Begin at the line below that has "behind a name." and stop after the line that has "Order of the". Please restate only those lines, word for word.

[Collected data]
====================

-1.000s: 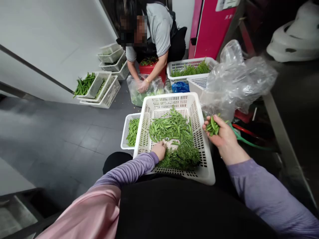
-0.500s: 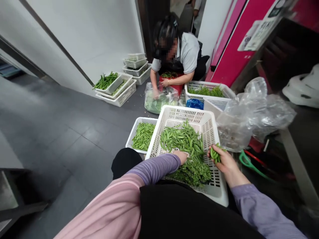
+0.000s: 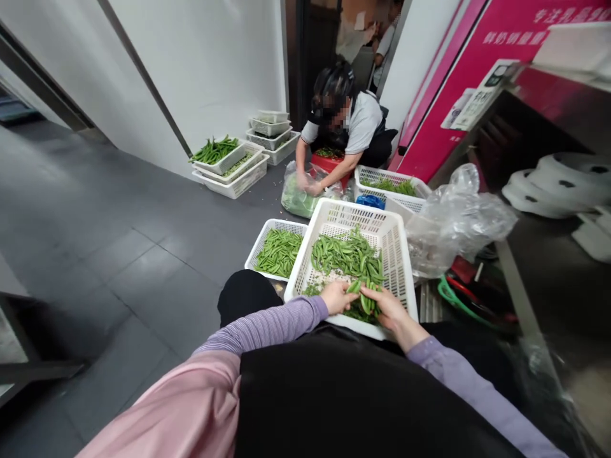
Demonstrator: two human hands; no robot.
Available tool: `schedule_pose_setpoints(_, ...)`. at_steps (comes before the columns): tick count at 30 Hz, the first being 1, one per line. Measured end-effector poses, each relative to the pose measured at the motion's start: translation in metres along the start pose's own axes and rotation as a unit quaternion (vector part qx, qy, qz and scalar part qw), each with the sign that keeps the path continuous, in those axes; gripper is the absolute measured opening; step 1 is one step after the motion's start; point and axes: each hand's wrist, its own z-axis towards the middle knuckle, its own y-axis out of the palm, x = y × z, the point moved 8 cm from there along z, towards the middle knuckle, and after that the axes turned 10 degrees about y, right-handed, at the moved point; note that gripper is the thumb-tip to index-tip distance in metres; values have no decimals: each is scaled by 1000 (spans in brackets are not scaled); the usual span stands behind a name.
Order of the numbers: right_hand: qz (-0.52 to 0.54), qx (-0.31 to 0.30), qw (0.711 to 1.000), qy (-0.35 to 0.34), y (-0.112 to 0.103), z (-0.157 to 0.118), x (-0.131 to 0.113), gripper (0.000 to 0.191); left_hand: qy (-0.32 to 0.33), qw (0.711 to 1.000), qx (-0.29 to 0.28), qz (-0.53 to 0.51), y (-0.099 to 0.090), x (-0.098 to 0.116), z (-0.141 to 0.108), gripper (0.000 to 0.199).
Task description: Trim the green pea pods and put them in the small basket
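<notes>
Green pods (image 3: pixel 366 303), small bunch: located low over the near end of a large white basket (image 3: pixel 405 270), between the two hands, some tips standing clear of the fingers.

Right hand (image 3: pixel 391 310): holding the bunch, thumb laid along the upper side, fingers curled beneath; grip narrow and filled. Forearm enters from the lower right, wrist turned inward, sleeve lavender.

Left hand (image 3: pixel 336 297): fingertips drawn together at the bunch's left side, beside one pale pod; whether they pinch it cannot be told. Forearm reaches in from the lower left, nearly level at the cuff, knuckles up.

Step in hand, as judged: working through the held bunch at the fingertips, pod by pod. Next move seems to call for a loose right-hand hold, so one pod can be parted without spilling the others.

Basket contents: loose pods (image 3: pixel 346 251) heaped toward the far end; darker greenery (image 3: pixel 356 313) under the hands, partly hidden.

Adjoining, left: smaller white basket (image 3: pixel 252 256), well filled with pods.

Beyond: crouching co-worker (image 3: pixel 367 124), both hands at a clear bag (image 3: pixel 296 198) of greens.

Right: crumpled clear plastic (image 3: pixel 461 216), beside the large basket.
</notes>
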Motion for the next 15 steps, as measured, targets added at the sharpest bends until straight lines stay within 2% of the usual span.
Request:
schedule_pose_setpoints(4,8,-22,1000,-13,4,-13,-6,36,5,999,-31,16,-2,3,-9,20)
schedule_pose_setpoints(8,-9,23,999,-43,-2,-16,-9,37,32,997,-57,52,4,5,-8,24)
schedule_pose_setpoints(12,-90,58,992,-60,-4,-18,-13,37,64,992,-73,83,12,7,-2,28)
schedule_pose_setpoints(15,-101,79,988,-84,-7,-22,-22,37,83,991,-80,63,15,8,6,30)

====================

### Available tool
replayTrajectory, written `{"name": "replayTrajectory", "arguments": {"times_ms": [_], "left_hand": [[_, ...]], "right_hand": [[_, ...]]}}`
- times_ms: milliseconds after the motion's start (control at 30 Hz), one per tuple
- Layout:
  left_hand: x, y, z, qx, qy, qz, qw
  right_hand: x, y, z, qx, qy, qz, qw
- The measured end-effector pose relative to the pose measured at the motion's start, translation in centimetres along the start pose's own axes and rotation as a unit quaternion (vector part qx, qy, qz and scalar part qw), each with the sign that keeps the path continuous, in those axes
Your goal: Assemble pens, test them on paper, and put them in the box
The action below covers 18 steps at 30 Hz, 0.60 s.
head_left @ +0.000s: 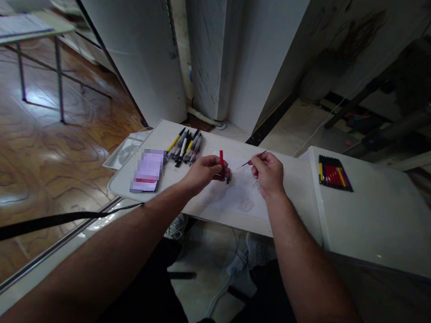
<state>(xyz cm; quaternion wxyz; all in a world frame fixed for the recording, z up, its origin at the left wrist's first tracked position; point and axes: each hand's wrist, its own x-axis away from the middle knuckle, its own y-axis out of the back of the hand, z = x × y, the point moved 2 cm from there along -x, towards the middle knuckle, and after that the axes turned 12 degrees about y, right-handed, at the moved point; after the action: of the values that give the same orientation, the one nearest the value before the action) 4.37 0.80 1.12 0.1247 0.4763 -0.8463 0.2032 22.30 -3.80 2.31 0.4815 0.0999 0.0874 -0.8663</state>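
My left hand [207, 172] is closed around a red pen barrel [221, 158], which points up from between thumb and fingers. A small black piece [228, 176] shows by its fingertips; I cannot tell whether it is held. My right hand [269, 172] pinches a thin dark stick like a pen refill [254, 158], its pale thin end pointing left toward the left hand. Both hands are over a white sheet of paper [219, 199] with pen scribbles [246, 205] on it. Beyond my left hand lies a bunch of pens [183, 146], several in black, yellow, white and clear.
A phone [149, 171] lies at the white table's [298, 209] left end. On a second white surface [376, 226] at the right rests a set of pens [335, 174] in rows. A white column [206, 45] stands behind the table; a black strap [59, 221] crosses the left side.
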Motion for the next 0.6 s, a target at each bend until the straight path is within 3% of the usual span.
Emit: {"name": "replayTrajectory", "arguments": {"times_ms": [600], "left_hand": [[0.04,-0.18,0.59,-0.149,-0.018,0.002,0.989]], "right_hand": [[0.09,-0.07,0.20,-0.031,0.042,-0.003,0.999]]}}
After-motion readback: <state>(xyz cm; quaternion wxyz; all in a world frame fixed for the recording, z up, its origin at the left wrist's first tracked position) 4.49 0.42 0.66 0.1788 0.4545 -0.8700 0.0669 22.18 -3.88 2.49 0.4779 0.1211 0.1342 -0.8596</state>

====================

WRITTEN RESPONSE
Available tool: `schedule_pose_setpoints(_, ...)`. at_steps (comes before the columns): tick count at 30 Hz, the first being 1, one per line. Measured end-effector poses, each relative to the pose measured at the motion's start: translation in metres along the start pose's own axes and rotation as a unit quaternion (vector part qx, qy, qz and scalar part qw), each with the sign that keeps the path continuous, in those axes; gripper is the absolute measured opening; step 1 is one step after the motion's start; point and axes: each hand's wrist, its own z-axis towards the middle knuckle, its own y-axis out of the palm, x = y × z, the point moved 8 cm from there along z, towards the middle knuckle, and after that the axes turned 10 degrees about y, right-handed, at the moved point; note that gripper is the thumb-tip to index-tip distance in metres; values have no decimals: each is scaled by 1000 (spans in brackets are not scaled); the usual span stands behind a name.
Order of the numbers: right_hand: qz (-0.52 to 0.54), qx (-0.31 to 0.30), qw (0.711 to 1.000), qy (-0.35 to 0.34), y (-0.112 to 0.103), z (-0.157 to 0.118), x (-0.131 to 0.113), gripper (0.000 to 0.191); left_hand: qy (-0.32 to 0.33), qw (0.711 to 1.000), qx (-0.29 to 0.28), qz (-0.53 to 0.51), y (-0.099 to 0.090), x (-0.098 to 0.116), z (-0.141 to 0.108), gripper (0.000 to 0.199).

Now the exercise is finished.